Cross-Model Inversion in Whitespace Robustness: The Pythia Anomaly

Abstract

We document a systematic anti-correlation between Pythia-1.4B and Llama-3.2-3B / Mistral-7B on per-sentence whitespace robustness scores (K) for the merge operator. Where Llama and Mistral agree (r = +0.613), Pythia inverts both (r = −0.485 to −0.512). Controls for tokenizer structure and token frequency do not explain the inversion. A scaling sweep reveals the anti-correlation strengthens at 2.8B (r = −0.502) before reversing at 6.9B (r = +0.288), indicating a qualitative threshold rather than smooth convergence. Causal patching confirms the whitespace perturbation signal is localized to early residual stream layers (0–3) in Llama. The cause of the Pythia inversion — training corpus, architecture, or scale threshold — cannot be cleanly isolated without controlled ablations not undertaken here.

1. Background

Prior work (R1 series) established that whitespace perturbations divide next-token probability mass in a conserved, structured way across BPE-tokenized language models. For the merge operator (removing a space between two words), approximately 34% of cases produce sharpening — the output distribution becomes more concentrated after the perturbation. Per-pair robustness is measured as:

K = log(2) − (H_modified − H_original)

High K means the model absorbed the perturbation. Low K means it was disrupted. K > log(2) means the model actually sharpened.
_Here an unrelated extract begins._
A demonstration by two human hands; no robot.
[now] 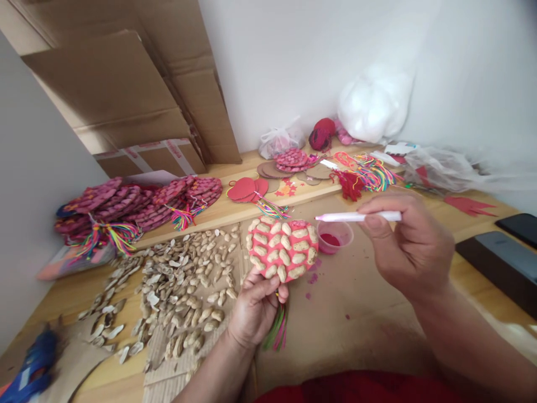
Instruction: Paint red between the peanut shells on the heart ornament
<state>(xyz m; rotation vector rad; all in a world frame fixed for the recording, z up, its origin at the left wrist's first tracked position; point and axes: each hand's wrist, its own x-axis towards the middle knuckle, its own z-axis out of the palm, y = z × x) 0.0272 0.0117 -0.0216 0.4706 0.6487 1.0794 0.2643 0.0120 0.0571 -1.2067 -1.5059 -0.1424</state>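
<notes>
My left hand (262,302) pinches the lower edge of a round red disc (282,249) covered with rows of peanut shells. One shell at its upper right is coloured pink; the others are plain tan. A green and pink tassel (277,330) hangs below my fingers. Between thumb and fingers, my right hand (406,240) grips a slim white-pink pen (356,216), its tip pointing left. That tip hovers above a small clear cup (346,238) with red-pink liquid inside. The cup stands just behind the disc's right edge.
Loose peanut shells (180,285) cover the left side. Finished pink shell discs (138,207) with tassels are piled behind them. Red paper discs (246,189) and bright tassels (373,172) lie on the back ledge. A blue glue gun (36,358) is at lower left, a phone (509,263) at right.
</notes>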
This note asks whether different model families agree on which sentences are hard or easy to perturb. The answer is: Llama and Mistral do. Pythia doesn’t.

2. Setup

Models: Llama-3.2-3B-Instruct, Pythia-1.4B-deduped (EleutherAI), Mistral-7B-v0.1.

Data: 60 sentence pairs from WikiText-103 validation, merge operator only (one space removed per pair at a word boundary).

Metric: Pearson r between per-pair K scores across model pairs. Positive r means models agree on sentence-level robustness rankings. Negative r means they invert.

3. Main Result

Model pair	r	p
Llama-3.2-3B vs Mistral-7B	+0.613	< 0.001
Pythia-1.4B vs Llama-3.2-3B	−0.485	< 0.001
Pythia-1.4B vs Mistral-7B	−0.512	< 0.001

Llama and Mistral agree moderately. Pythia inverts both, strongly and significantly. This is not a null or weak effect — r = −0.49 to −0.51 across two independent model families is a systematic inversion.

4. Controls

4.1 Tokenizer Structure

Llama and Mistral use SentencePiece-based BPE. Pythia uses GPT-NeoX’s tokenizer. When a space is removed, different tokenizers may produce different before/after token counts, meaning “merge” could have different structural meanings per model.

Control: Filtered to 50 pairs where both tokenizers produced identical token counts before and after perturbation (structurally matched pairs). The anti-correlation persists: r = −0.490 in the filtered set. Tokenizer mismatch does not explain the inversion.

4.2 Token Frequency Rank

If Pythia’s vocabulary assigns different frequency weights to merged forms, its confidence might shift in the opposite direction from Llama/Mistral. We computed normalized rank divergence between tokenizers for each sentence pair and tested correlation with K inversion.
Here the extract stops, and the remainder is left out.